Directions for this task:
From the entries, copy every line that carries the string "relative".

+===+

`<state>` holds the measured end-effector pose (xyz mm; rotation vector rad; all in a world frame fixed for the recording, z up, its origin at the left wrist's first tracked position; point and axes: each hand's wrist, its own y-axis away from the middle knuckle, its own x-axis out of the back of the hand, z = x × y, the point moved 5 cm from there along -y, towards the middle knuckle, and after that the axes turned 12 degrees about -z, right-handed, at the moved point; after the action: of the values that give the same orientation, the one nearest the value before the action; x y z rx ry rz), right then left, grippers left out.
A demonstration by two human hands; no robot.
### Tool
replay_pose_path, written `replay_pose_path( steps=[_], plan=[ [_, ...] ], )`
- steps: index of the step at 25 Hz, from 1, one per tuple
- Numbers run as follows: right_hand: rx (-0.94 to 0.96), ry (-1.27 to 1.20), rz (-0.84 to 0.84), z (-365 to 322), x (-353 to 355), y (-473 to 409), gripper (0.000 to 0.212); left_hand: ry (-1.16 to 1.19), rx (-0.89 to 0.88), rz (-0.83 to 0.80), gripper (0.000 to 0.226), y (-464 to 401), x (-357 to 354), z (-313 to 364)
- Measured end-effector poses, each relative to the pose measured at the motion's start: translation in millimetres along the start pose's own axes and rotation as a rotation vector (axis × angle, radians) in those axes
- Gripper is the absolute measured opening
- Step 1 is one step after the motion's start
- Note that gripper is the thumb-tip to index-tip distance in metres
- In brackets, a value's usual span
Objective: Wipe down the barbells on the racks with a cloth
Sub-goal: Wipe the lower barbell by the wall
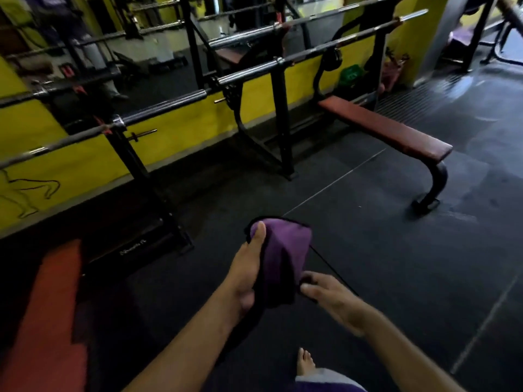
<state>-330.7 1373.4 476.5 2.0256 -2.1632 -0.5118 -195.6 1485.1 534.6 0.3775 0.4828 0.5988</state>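
A purple cloth (284, 250) with a dark edge hangs in front of me over the black floor. My left hand (247, 271) grips its left side, thumb pressed on the upper corner. My right hand (329, 297) pinches the cloth's lower right edge with its fingertips. A long steel barbell (158, 108) lies on a black rack (133, 171) at the left, well beyond my hands. A second barbell (325, 48) rests on the rack (280, 114) of the far bench. Neither hand touches a bar.
A brown flat bench (390, 128) stands at the right and a red bench pad (48, 312) at lower left. Behind the racks are a yellow wall and a mirror (119, 43). My bare foot (305, 363) stands on the black rubber floor (396, 250).
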Motion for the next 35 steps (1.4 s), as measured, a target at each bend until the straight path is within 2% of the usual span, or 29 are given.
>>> replay_pose_path(
  steps=[2,4,6,7,10,12,14,17,19,20,22,24,26,28,30,32,35],
  plan=[
    [0.006,-0.06,-0.032,-1.3,1.4,-48.4,0.03,0.057,0.058,0.098,0.07,-34.7,43.4,16.6],
    [-0.009,-0.229,-0.019,-16.4,5.7,-83.2,0.025,0.046,0.002,0.131,0.05,-52.3,80.0,33.1],
    [-0.05,-0.294,0.032,-29.8,15.5,-125.2,0.021,-0.023,-0.028,0.194,0.037,-64.2,118.1,45.4],
    [-0.097,-0.281,0.089,-35.0,22.4,-146.7,0.021,-0.04,-0.042,0.189,0.04,-72.5,135.6,50.7],
    [-0.228,-0.243,0.207,-58.6,32.5,-210.6,0.024,-0.008,-0.027,0.077,0.074,-104.5,185.8,57.3],
    [-0.286,-0.285,0.175,-81.6,33.1,-252.9,0.03,0.078,-0.032,-0.059,0.084,-130.2,212.3,57.3],
    [-0.294,-0.365,0.11,-108.6,33.7,-294.2,0.037,0.224,-0.036,-0.116,0.086,-149.7,230.8,64.3],
    [-0.187,-0.411,-0.11,-151.8,30.6,-357.2,0.043,0.471,-0.033,-0.052,0.078,-174.4,253.4,82.5],
    [-0.104,-0.356,-0.172,-171.2,34.0,-398.2,0.054,0.601,-0.096,-0.018,0.074,-191.8,271.0,108.1],
    [-0.091,-0.307,-0.185,-176.9,34.6,-415.2,0.058,0.585,-0.121,0.006,0.073,-197.8,280.5,123.5],
    [-0.157,-0.177,-0.174,-180.4,36.4,-443.7,0.06,0.374,-0.101,0.134,0.065,-211.4,308.5,149.4],
    [-0.272,-0.06,-0.2,-179.3,35.0,-472.5,0.055,0.175,-0.073,0.233,0.067,-224.7,339.8,174.6],
    [-0.298,-0.035,-0.219,-187.6,30.7,-504.5,0.049,0.1,-0.074,0.29,0.07,-237.3,370.3,193.6],
    [-0.261,-0.094,-0.168,-197.8,31.3,-542.3,0.045,0.214,-0.054,0.289,0.065,-252.3,401.0,195.8],
    [-0.235,-0.179,-0.082,-203.4,40.4,-584.9,0.041,0.378,-0.05,0.145,0.065,-271.5,421.0,188.1],
    [-0.259,-0.286,-0.036,-207.5,53.6,-628.5,0.042,0.423,-0.046,0.03,0.069,-298.6,434.6,190.5],
    [-0.271,-0.315,-0.115,-225.2,74.8,-687.7,0.063,0.414,-0.045,0.118,0.05,-343.0,458.1,227.5]
  ],
)
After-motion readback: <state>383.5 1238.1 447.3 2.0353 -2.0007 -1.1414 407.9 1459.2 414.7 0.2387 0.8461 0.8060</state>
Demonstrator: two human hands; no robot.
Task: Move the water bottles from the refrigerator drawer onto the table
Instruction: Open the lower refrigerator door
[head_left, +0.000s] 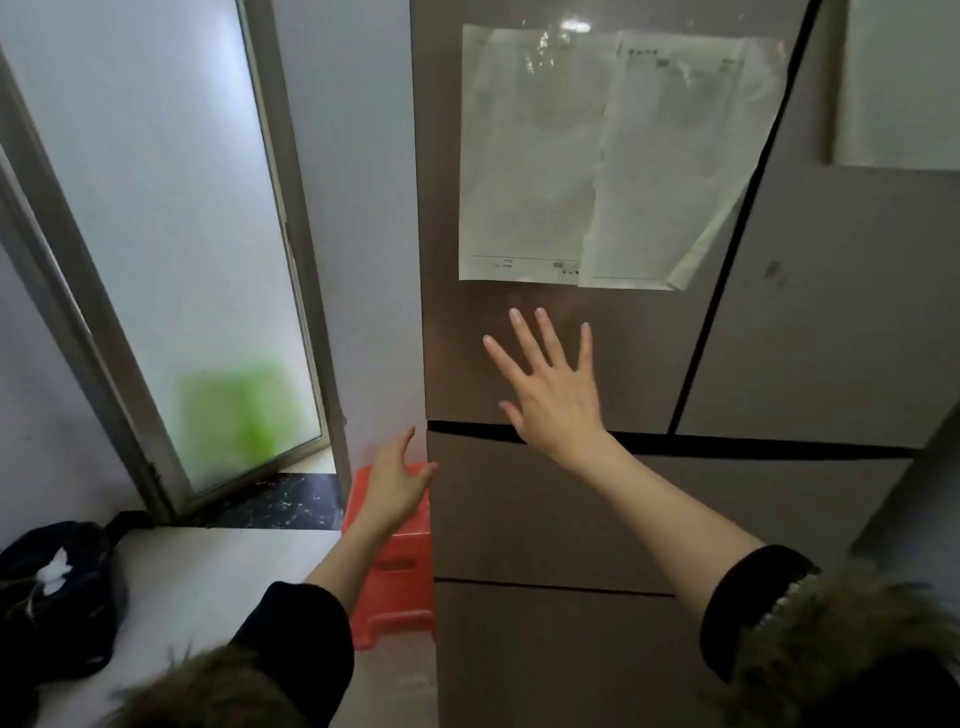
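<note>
Fur-trimmed cuffs (831, 639) of my dark sleeves sit at the bottom edge, closest to the lens, both forearms bare past them.

Right hand (550, 387): released, fingers spread and straight, palm toward the brown refrigerator (810, 322). It's over the lower part of the left upper door, wrist crossing the dark gap above the drawers. Can't tell if the palm is touching the door or just off it. Holding nothing.

Left hand (397, 483): fingers loose, slightly curved, holding nothing. It's at the fridge's left front corner, level with the top of the upper drawer (561, 514); fingertips look right at that drawer's left edge, contact unclear.

Drawers: upper one looks seated, with a slightly uneven gap along its top. Second drawer (545, 654) below it, also closed. Water bottles aren't visible; drawer fronts hide whatever's inside.

Two overlapping paper sheets (597, 161) stuck on the left upper door, the right sheet's lower corner curling off.

Red plastic stool (395, 587) on the floor, tight against the fridge's left side, under my left hand. Frosted-glass door (171, 218) further left, a green blur behind it. Dark bag (57, 597) on the floor at far left.
</note>
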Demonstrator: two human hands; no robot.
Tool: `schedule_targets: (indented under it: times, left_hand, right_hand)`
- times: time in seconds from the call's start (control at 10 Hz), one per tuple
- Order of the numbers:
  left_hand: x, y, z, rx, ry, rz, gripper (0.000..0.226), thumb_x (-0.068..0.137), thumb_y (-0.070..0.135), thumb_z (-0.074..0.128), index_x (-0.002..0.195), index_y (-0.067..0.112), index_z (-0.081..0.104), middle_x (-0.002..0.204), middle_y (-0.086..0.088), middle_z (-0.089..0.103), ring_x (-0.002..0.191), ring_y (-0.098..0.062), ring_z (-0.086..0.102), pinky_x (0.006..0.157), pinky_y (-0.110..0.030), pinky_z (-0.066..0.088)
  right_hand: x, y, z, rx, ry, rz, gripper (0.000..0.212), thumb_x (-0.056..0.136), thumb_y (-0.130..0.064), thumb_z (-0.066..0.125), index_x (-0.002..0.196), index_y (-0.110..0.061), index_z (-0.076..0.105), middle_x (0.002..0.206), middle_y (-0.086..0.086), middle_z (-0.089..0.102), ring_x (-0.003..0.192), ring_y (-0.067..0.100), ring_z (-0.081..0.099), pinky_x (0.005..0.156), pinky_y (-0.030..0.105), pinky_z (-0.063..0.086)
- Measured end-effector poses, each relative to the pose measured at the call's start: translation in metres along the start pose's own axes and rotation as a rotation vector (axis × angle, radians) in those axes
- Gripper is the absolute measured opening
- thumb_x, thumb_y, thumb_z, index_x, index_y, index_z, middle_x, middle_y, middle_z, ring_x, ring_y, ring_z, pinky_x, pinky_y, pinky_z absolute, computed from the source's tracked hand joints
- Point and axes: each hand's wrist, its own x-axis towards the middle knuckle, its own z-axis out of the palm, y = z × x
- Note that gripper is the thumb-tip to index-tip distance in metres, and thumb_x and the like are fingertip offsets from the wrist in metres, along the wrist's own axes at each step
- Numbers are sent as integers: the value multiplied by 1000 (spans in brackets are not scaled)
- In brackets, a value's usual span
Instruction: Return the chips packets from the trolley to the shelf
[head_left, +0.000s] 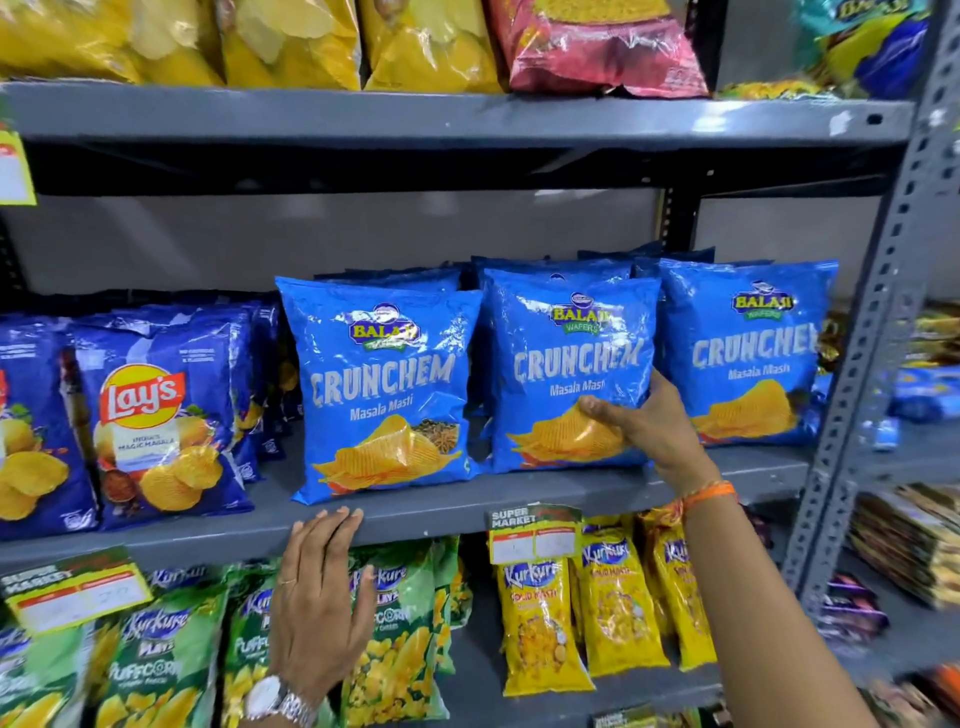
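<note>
Three light-blue Crunchem chips packets stand upright in a row on the grey middle shelf (415, 512). My right hand (649, 431) grips the lower right corner of the middle Crunchem packet (566, 364), thumb across its front. The left Crunchem packet (384, 395) and the right Crunchem packet (748, 353) stand untouched on either side. My left hand (317, 597), with a watch on the wrist, rests flat with its fingertips on the shelf's front edge, just below the left packet, holding nothing. The trolley is out of view.
Dark-blue Lay's packets (156, 431) fill the shelf's left part. Green Kurkure Puffcorn packets (150, 670) and yellow Kurkure packets (545, 629) hang below. Yellow and red packets sit on the upper shelf (467, 114). A grey perforated upright (878, 322) bounds the right side.
</note>
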Motion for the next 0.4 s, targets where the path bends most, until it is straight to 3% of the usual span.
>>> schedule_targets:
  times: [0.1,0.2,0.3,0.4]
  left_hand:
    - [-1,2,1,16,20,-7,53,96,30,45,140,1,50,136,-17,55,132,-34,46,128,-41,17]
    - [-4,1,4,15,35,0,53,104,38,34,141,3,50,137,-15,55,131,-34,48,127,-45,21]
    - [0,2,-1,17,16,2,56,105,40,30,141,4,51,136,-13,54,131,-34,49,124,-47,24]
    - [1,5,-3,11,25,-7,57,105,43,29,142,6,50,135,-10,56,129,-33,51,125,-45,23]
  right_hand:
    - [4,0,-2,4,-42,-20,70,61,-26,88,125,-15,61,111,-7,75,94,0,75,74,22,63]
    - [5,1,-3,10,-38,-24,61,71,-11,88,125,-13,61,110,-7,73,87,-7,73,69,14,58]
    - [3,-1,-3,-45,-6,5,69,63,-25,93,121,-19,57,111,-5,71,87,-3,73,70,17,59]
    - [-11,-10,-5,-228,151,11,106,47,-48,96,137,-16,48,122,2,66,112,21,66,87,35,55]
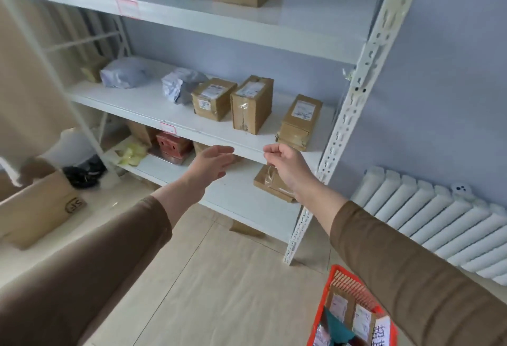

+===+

Your response:
- Measured end-effector poses, each relative to the pose measured at the motion's start: translation in millimetres along the start pose's own axes and rotation as a rotation vector (axis × angle, radians) in those axes
- Measured end-effector poses, each relative to the pose measured at the call's start: translation in metres along the start pose's own axes and rotation as a rotation vector (axis × angle, radians) in those axes

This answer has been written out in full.